God told Abram that he would be a father of nations, that his name would no longer be “great father” [probably a name glorifying a member of the pantheon of gods that Abram’s father Terah worshiped]. Instead, he would be Abraham, a father of nations. Likewise, Sarai’s idolatrous name was changed. “Sarai” means something like “My prince is…” and her name ended with the name of a Babylonian deity. The Bible purposefully excised this part of Sarah’s name, most likely Sin the moon god, whose centers of worship were Ur and Haran. Instead, she was to be renamed “Princess” because she would be the mother of kings (Gen 17:15-16).

This was all well and good, but when God told Abraham that he and Sarah would have a son, Abraham was incredulous. The old man laughed [Isaac means “He laughed”] at the thought of having a child at his advanced age with his elderly wife. Abraham suggested that Ishmael should be the center of God’s vision for the future. Because Abraham was God’s friend, God blessed Ishmael and made him the father of twelve nations, but the promise would go to Sarah’s son, who was to be named after Abraham’s incredulous laughter. This was a magnificent blessing for the old couple, but Isaac’s name would be a stinging rebuke for the rest of their lives of Abraham’s laughter at God’s promise.

Around 1800 years later, as Jesus described his suffering, death and resurrection, Peter’s response was anything but laughter. As the senior disciple, he discreetly took Jesus aside and argued that this must not be so.
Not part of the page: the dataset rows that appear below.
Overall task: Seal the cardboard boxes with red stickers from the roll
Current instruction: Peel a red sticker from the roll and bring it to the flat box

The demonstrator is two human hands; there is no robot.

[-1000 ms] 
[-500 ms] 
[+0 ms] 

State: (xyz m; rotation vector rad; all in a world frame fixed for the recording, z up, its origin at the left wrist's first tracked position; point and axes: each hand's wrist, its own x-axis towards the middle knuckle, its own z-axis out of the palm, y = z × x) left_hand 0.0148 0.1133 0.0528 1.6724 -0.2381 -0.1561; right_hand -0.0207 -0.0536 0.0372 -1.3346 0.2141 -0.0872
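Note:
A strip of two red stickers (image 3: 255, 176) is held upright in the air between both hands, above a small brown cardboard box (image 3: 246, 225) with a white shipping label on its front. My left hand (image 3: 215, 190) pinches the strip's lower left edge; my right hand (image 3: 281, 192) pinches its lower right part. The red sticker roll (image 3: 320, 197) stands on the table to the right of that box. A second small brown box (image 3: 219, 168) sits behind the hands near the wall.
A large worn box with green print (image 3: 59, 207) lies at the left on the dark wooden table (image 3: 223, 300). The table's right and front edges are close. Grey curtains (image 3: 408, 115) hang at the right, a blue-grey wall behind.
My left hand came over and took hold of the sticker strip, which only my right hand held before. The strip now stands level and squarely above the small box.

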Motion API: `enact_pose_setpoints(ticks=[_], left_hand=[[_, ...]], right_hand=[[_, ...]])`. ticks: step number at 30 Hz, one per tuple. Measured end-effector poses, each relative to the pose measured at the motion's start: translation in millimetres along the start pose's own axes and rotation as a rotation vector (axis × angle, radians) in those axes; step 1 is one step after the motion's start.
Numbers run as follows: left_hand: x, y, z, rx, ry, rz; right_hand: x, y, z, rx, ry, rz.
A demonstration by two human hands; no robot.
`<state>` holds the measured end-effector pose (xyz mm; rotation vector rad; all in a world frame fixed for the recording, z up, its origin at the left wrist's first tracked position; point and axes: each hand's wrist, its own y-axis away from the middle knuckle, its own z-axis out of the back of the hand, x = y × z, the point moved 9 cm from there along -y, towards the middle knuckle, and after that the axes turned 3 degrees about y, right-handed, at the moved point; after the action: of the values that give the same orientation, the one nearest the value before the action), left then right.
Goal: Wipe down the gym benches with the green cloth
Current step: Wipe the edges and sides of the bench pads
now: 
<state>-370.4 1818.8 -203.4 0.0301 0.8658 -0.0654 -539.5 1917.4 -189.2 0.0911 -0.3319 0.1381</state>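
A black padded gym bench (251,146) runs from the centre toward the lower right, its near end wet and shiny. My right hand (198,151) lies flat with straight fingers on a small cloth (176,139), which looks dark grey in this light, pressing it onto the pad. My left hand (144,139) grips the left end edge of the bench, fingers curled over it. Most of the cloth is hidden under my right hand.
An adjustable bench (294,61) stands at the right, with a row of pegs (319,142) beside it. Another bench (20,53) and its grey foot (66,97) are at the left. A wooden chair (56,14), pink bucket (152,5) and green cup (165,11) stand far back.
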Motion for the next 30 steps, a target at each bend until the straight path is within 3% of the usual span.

Who of us, when a beloved teacher or mentor seems to falter and say things that are embarrassing or defeatist would not seek to have a private word to encourage her or him and argue our mentor into a more positive line of thinking? Peter’s understandably concerned words are rebuked by Jesus in the sharpest terms: “Get behind me, accuser: you are thinking humanly, instead of according to the divine will.” Jesus then proceeded to lecture the crowd gathered in the vicinity of Caesarea Philippi about how human thinking would lead to death, but calculating according to the Kingdom of Heaven would lead to life.

Jesus’ critique was a single occasion. Peter’s name was not changed to “accuser” and he retained his role as the most senior disciple. Peter seemed to work at cross-purposes with Jesus at least a few more times: fighting Jesus’ arrest in Gethsemane and resisting the call to incorporate Cornelius into the Kingdom. But Jesus understood, forgave and maintained the relationship with Peter, just as God had done earlier with Abraham.

The moral of these two stories is to endeavor to embrace God’s vision for good in the world, or at the very least, to not seek to undermine what God is about to do. True, God’s friends in the Hebrew Bible regularly sought to change God’s mind and were frequently successful (Abraham concerning Sodom and Gomorrah and Moses in relation to the Israelites after the golden calf incident, among them). But in those occasions, they intervened to prevent suffering of other people. When God promises good – whether a child born late in life, or a messiah willing to suffer on our behalf – we should simply be grateful for God’s graciousness.